Now Stuart faced a dilemma. He wanted to know if he could change his fundamental DNA?! When asked if he thought it was necessary to make fundamental personality changes, he wasn’t sure. When asked if he thought ‘he had’ behaviours, or if his behaviours ‘had him’ he laughed wryly, but went away and thought about this, like a worm turning in his head. His wife’s opinion didn’t help because she wondered why he needed a coach to tell him what she already knew and could have told him quite adequately.
Now the coach asked Stuart to visualise the future and how it would play out on current trajectory and he didn’t like the view. He wasn’t sure that five years, or more, ‘doing it’ in a hard hat was such a good look. So he started making new pictures which suddenly looked more appealing and felt like a challenge worth shooting for.
In one of the regular coach facilitated meetings with his boss, he let his guard down and explained these thoughts to his boss. He never got over the reaction. His boss looked at him and said he was shocked and delighted to hear these words from Stuart and that if he continued on this line of thought into the future, there was definitely hope of succession into more senior leadership roles – but he would need get on with it, as changes were afoot in the near term.
In the next few coaching sessions Stuart planned his next steps. He had to change his relationships to his subordinates – less command/control, less micro management, more clarity about setting expectations, more delegation, monitoring and accountability. He found this more easily said than done. Keeping his hands off was tough because he kept wanting to dive in. Avoiding the requests of his subordinates for him to be involved, like it was, was painful. It felt like some kind of betrayal —for a while. In the role plays during coaching sessions he would growl and hold his head and doubt that he could go the distance. It didn’t make it any easier when things went wrong on projects and he was certain they would not have happened if he had been involved.

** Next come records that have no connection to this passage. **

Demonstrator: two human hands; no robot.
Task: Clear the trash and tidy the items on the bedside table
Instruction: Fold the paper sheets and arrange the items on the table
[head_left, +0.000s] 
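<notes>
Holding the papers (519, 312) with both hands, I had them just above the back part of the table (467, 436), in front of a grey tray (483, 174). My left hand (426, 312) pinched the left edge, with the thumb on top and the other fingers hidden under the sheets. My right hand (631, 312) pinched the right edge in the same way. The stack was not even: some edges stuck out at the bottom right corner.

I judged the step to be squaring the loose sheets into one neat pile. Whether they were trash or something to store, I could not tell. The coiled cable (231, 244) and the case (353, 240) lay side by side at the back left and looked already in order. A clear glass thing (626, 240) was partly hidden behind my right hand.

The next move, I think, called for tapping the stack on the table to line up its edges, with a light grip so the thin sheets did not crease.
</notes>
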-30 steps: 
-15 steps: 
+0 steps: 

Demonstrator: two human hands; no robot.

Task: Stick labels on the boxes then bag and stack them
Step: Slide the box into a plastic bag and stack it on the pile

After a while, he admitted that he was starting to enjoy the new role and behaviour. It surprised him that it wasn’t withdrawing from the coal face that he was enjoying, it was his subordinates lifting to the challenge and starting to take responsibility and becoming less dependent on him. Now it was others’ success that began to give him pleasure and, especially, his role in supporting their growth and progression—true leadership.
Now he and his coach began to explore new skills, like how to be a mentor and coach to his subordinates, how to manage upwards and influence superiors in a constructive way.
This lead to a surprising challenge. His boss seemed to become distant and critical as Stuarts’ relationships with his boss’s peers and superiors improved and they began to communicate direct with Stuart. As Stuart moved out of the shadow of his boss’s protection, his boss reacted by withdrawing from their warm friendship. Stuart tried to placate his boss, but to little effect.
Then a bitter-sweet victory. Stuart was promoted to a higher level, but in a different division. His boss too was promoted to the head of his division, so remained the more senior. In time they became more amiable, but it never returned to the partnership they had enjoyed in the early years. Stuart philosophically said that that was progress for you.
When his coach later asked him his opinion on whether people could change, his answer was something like, “Yes, you can, but I’m still the same, really— you ask my wife! Actually, is this supposed to work at home as well, because things have changed there too ;-).”